Cette analyse a montré que la distribution lumineuse intra-amas vue dans les images du Hubble Frontier Fields correspondait mieux à la distribution de masse des six amas de galaxies que l’émission de rayons X, à partir d’observations archivées du spectromètre d’imagerie CCD avancé (ACIS) de l’observatoire à rayons X Chandra.

Au-delà de cette étude initiale, Montes et Trujillo voient de nombreuses opportunités d’élargir leurs recherches. Pour commencer, ils aimeraient augmenter le rayon d’observation dans les six groupes originaux, pour voir si le degré de précision de traçage est respecté. Un autre test important de leur méthode sera l’observation et l’analyse d’amas de galaxies supplémentaires par davantage d’équipes de recherche, afin de compléter l’ensemble de données et de confirmer leurs conclusions.
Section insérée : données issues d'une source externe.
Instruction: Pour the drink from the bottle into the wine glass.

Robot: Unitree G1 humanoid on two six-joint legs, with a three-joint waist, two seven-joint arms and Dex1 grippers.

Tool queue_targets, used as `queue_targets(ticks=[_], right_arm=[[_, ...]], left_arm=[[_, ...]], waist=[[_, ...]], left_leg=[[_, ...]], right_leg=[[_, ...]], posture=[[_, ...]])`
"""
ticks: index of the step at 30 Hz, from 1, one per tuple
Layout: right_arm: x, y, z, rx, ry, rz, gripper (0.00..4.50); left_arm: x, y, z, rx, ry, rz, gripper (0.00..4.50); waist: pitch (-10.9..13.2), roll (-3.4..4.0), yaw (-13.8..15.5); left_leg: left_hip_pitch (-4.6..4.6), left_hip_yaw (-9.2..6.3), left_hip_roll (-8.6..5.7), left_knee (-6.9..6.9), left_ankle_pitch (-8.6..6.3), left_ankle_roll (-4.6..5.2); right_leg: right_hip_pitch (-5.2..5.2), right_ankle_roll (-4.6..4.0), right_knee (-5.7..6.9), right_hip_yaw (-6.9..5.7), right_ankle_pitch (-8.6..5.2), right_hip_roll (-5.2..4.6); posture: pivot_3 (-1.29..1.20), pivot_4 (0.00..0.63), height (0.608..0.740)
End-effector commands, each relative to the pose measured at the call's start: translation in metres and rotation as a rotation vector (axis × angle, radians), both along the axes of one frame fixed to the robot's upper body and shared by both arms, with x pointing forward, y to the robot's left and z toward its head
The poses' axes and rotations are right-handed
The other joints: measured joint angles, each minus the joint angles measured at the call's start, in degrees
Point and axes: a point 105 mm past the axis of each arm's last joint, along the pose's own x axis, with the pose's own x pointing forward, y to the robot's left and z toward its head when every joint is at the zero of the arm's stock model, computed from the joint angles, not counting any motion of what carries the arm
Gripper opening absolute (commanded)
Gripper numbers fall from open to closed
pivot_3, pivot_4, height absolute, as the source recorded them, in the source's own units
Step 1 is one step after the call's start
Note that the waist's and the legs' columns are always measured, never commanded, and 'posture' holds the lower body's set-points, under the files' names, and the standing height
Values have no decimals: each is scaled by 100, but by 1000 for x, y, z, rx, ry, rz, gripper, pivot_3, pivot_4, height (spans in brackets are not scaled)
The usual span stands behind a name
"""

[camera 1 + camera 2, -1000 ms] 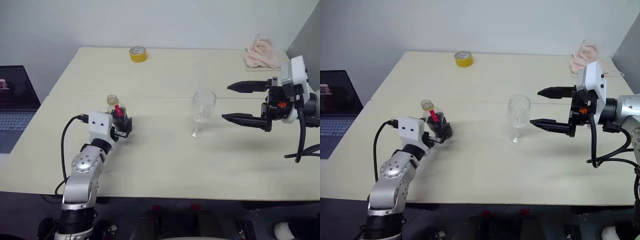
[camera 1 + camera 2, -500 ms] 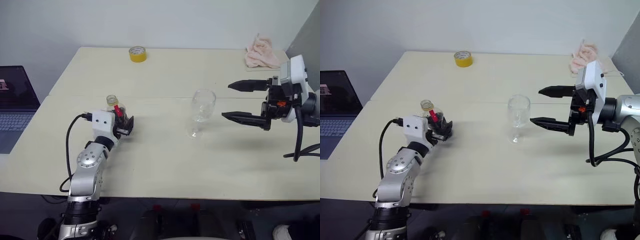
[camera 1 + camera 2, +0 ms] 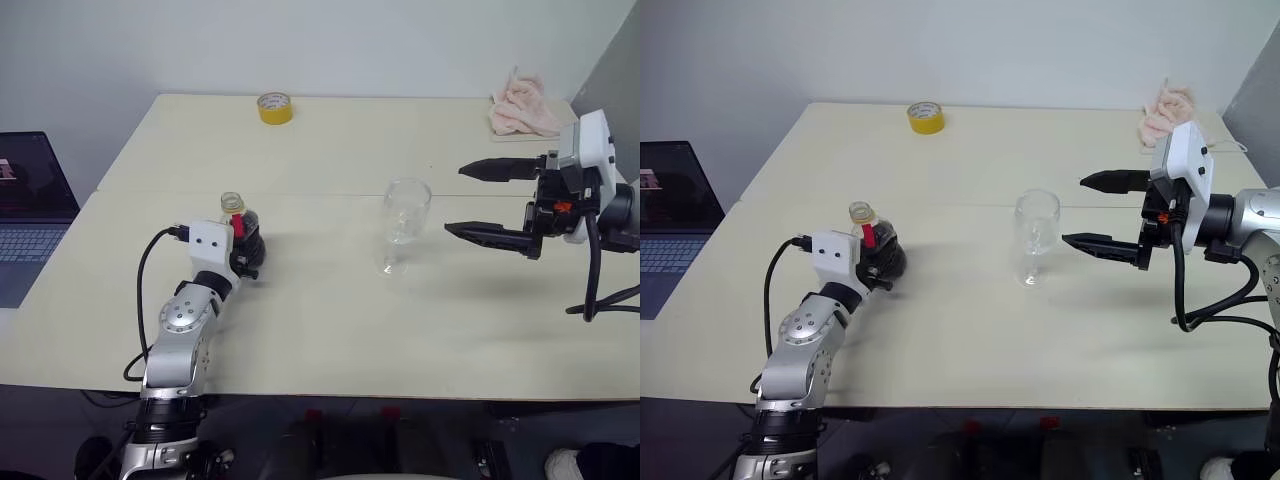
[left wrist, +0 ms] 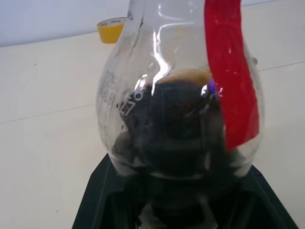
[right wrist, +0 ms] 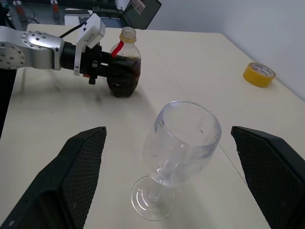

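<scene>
A small round bottle (image 3: 240,222) stands upright on a pale table (image 3: 330,330), at the centre-left of the head-camera frame. It has a clear body, a yellowish cap and a red label strip running down from the neck. Dark brown drink (image 4: 183,119) fills the lower part of its body. The left gripper (image 3: 880,266) reaches in level from the lower left and its black fingers are closed around the belly of the bottle, gripping it. In the left wrist view the bottle sits right between the finger bases.

Well to the right of the bottle, near the centre of the frame, an empty clear wine glass (image 3: 405,225) stands upright on its round foot. Just right of the glass, the right gripper (image 3: 472,203) hangs above the table with its two black fingers spread wide apart, pointing toward the glass and holding nothing. In the right wrist view the glass stands between those fingers but apart from both.

A yellow tape roll (image 3: 275,107) lies at the far edge of the table, upper left of centre. A crumpled pink cloth (image 3: 524,108) lies at the upper right corner. An open laptop (image 3: 32,215) sits at the left edge of the frame.
</scene>
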Motion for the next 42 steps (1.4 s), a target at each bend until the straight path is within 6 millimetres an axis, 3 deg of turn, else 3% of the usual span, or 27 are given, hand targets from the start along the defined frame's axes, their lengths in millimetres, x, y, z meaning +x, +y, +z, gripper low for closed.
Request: queue_targets(ticks=[1, 4, 9, 13, 28, 42], right_arm=[[-4, 0, 11, -9, -59, 0, 4500], [-3, -6, 13, 12, -61, -24, 4500], [-7, -28, 18, 85, -42, -102, 4500], [-15, -36, -3, 64, 33, -135, 4500], [-39, -49, -16, 158, 24, -283, 4500], [-45, -51, -20, 151, 5, -345, 4500]], left_arm=[[3, 2, 24, 28, -81, 3, 1713], [5, 0, 32, 48, -96, -9, 1713], [18, -9, 62, 148, -149, -66, 1713], [33, -30, 81, 247, -193, -163, 1713], [68, -109, 130, 546, -415, -442, 1713], [72, -163, 144, 708, -562, -597, 1713]], waist=[[1, -1, 0], [1, -2, 1], [8, -14, 28], [8, -18, 64], [16, -30, -3], [17, -33, -15]], left_leg=[[0, 0, 0, 0, 0, 0], [-4, -1, 0, 0, 0, 0], [-16, -4, -1, 7, 1, -1], [-18, -6, -5, 9, 1, -1], [-42, -5, -7, 15, 1, -1], [-50, -7, -11, 22, 2, 0]], right_leg=[[0, 0, 0, 0, 0, 0], [-3, 0, 0, -1, 0, 0], [-11, 0, 4, -5, 0, 0], [-7, 1, 2, -11, 1, -3], [-26, 4, 11, -16, 3, -3], [-30, 6, 16, -21, 3, -2]], posture=[[0, 150, 740], [0, 150, 740], [0, 150, 740], [0, 150, 740], [0, 150, 740], [0, 150, 740]])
Les astronomes attendent également avec intérêt l’application des mêmes techniques avec de futurs télescopes spatiaux puissants, tels que le télescope spatial James Webb et WFIRST, qui disposeront d’instruments encore plus sensibles pour la résolution de la faible lumière intra-amas dans l’univers lointain.

Trujillo voudrait tester la réduction de la méthode des amas de galaxies massives aux galaxies simples. « Ce serait fantastique de le faire aux échelles galactiques, par exemple en explorant les halos stellaires. En principe, la même idée devrait fonctionner ; les étoiles qui entourent la galaxie suite à la fusion devraient également suivre le potentiel gravitationnel de la galaxie, éclairant l’emplacement et la distribution de la matière noire ».